Go through the following data and transcribe exactly the stretch of lines from the one holding "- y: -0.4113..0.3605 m" to the one holding "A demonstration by", both included.
-------- INFORMATION SHOWN --------
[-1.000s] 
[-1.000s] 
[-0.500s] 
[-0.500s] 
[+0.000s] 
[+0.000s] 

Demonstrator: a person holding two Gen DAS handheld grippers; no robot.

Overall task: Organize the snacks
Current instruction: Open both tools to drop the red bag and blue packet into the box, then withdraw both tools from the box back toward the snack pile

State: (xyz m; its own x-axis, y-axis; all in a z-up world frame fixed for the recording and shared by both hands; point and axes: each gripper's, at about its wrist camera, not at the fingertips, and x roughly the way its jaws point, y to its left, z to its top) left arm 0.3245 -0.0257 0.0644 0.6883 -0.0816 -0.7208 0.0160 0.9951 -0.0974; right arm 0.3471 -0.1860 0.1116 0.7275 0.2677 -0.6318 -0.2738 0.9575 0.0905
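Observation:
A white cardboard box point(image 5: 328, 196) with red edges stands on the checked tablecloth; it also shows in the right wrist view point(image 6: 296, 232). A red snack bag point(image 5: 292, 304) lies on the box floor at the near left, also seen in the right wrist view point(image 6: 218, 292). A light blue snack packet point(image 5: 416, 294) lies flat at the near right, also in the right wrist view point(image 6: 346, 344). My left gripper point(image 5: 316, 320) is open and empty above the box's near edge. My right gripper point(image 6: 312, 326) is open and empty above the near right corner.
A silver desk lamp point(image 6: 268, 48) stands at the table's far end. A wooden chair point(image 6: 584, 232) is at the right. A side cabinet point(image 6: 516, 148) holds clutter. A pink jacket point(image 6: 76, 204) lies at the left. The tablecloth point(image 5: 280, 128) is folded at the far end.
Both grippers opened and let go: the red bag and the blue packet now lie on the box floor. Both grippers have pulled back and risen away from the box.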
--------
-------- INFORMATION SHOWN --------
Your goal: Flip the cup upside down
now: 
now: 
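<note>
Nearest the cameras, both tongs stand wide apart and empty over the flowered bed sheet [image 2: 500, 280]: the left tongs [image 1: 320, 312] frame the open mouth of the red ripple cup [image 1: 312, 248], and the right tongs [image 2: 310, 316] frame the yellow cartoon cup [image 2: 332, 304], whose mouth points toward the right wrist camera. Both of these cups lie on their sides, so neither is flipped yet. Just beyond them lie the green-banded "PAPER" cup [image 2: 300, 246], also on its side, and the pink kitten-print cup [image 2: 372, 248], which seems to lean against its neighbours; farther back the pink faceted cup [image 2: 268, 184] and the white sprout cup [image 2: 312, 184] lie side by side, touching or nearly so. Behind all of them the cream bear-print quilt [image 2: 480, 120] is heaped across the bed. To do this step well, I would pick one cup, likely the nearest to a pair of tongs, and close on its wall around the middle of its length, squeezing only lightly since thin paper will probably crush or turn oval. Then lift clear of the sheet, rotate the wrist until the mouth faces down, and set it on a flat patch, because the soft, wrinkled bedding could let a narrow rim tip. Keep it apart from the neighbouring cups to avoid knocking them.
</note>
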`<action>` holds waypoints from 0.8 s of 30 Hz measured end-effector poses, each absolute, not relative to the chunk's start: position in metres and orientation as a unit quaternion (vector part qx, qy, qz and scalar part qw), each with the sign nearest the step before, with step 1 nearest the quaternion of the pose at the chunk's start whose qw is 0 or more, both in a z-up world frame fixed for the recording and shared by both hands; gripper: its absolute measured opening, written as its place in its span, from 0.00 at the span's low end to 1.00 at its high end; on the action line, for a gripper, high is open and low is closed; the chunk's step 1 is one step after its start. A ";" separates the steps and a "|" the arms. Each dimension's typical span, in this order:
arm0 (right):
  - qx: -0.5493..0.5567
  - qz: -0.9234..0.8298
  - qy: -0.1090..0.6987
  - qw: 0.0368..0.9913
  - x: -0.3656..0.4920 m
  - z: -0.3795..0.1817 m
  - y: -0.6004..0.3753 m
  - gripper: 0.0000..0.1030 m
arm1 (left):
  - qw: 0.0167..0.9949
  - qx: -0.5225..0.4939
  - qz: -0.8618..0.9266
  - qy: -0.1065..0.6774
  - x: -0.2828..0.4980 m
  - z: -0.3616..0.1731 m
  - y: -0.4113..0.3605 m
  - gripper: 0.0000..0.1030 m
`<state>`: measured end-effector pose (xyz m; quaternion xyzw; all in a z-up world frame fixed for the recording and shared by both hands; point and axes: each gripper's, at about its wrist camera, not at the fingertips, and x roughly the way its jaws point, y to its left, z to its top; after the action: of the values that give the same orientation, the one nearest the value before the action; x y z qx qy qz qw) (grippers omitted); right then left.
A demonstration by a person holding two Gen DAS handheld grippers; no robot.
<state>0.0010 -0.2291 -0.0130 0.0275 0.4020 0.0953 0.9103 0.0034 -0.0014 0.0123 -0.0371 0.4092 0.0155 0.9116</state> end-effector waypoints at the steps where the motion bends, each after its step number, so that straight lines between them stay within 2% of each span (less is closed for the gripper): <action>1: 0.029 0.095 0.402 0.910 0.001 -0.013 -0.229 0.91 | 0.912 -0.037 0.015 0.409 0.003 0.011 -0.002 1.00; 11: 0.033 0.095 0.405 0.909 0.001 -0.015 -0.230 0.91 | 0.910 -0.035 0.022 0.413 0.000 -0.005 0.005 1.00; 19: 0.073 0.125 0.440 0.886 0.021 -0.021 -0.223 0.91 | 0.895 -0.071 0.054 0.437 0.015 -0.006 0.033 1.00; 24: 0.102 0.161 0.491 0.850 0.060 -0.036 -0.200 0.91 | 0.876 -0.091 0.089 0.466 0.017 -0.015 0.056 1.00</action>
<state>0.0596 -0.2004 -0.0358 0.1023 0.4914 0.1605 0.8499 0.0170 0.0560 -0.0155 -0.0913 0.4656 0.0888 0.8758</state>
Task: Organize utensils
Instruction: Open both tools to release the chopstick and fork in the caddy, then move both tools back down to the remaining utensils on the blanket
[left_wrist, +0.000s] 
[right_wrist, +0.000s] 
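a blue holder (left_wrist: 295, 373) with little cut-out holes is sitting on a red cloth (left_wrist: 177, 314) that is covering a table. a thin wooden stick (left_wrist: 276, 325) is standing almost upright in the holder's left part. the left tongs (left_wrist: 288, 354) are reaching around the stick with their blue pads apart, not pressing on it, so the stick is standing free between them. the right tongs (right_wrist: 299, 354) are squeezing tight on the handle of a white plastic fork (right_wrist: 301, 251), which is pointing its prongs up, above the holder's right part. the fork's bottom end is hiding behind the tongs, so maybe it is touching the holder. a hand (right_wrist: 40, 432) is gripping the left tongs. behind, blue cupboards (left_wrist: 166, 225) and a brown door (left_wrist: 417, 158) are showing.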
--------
#### TASK SOLUTION
  - y: -0.4113..0.3605 m
  - gripper: 0.0000..0.1030 m
`<state>`: measured end-effector pose (xyz m; quaternion xyzw; all in a z-up world frame fixed for the recording and shared by both hands; point and axes: each gripper's, at about its wrist camera, not at the fingertips, and x roughly the way its jaws point, y to its left, z to its top; after the action: of the values that give the same orientation, the one nearest the value before the action; x y z qx qy qz qw) (grippers omitted); right then left.
A demonstration by a person holding two Gen DAS handheld grippers; no robot.

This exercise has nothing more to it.